Jeremy Larroux (born 1993), better known as Laylow is a French rapper from Toulouse. In 2018, Laylow released the EPs .RAW and RAW-Z. His first album, Trinity, featured collaborations with Lomepal, S.Pri Noir, Jok'Air, Wit., Alpha Wann, and was released on 28 February 2020. The album reached number 3 in the French Albums Charts. The follow-up L'étrange histoire de Mr. Anderson peaked at number 1 with collaborations with Damso, Nekfeu, Hamza, Alpha Wann and Slowthai.

==Early life==
Laylow was born in 1993 in Toulouse, a city in southern France, where he lived until the age of nine, when he left for Tunisia with his father briefly, before joining his mother in Abidjan, Ivory Coast. He then spent some time in the city of Mirande in the Gers at a boarding school, where he met his future manager, and ended up settling in Toulouse. It was at this age that he began to rap after his older brother introduced him to the art. He was influenced by American artists such as Ja Rule or G-Unit, the bling-bling side of rappers impressing him from his childhood, with French rap coming to him a little later.

==Career==
===Beginnings===
He began his career with Toulouse artist Sir'Klo to form the duo Laylow x Sir'Klo. After a first song called "Attrape nous si tu peux" featuring Wit. Published in 2011, they released their first joint project two years later, "Roulette Russe", as a presentation. Influenced by American rap and especially West Coast rap, this project allowed them to be known little by little in French rap. Signed with Barclay, the Toulouse residents released the same year a new free project. It was also in 2011 that he made a stint in the Rap Contenders Sud.

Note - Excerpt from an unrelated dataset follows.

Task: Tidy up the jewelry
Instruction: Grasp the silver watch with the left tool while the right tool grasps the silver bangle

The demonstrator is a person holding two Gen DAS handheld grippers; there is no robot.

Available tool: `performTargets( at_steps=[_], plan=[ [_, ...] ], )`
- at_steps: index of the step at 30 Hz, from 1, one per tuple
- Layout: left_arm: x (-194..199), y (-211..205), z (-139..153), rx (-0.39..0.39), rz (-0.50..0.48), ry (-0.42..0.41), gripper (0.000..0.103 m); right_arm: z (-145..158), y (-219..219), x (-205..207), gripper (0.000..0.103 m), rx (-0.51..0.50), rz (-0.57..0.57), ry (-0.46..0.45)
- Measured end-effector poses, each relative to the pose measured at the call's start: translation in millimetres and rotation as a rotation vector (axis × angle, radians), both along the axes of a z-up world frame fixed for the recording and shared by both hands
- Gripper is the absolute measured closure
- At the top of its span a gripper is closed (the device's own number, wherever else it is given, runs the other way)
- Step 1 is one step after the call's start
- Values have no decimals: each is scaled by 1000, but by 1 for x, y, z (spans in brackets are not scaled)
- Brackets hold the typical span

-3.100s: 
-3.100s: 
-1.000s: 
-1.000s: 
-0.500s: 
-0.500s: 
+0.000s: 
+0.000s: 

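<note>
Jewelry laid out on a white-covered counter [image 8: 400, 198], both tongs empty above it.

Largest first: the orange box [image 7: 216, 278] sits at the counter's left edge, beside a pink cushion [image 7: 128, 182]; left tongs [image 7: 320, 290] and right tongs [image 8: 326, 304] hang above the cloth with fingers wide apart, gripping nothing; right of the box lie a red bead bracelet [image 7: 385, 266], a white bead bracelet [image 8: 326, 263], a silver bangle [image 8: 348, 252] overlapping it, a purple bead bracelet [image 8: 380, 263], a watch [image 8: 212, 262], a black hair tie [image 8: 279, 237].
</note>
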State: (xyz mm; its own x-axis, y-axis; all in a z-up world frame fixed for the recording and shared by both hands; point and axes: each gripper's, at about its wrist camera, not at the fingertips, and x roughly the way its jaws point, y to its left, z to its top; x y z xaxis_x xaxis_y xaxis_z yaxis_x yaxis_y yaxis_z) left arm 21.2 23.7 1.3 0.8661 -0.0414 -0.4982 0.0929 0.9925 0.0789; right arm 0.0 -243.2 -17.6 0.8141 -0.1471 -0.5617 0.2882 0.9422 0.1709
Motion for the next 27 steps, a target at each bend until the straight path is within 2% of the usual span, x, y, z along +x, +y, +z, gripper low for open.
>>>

Laylow joined Montpellier's Wit. for a joint EP, Digital Night, released in November 2015. An 8 track EP accompanied with eight clips with TBMA, the beginning of long collaborations, both with the rapper and the production team.

===First solo EPs===
After several titles and clips published in 2016, he launched his solo career more concretely with Mercy, an EP of ten titles released in December 2016 where he invited various artists featuring including Wit again on two tracks, and armed himself again with the TBMA team, becoming the manufacturing brand of his so-called "futuristic" clips.

His second project released on 5 July 2017, Digitalova, again contained ten titles and new artist collaborations, with Jok'Air and his sidekick Sir'Klo always accompanied by TBMA for the visuals.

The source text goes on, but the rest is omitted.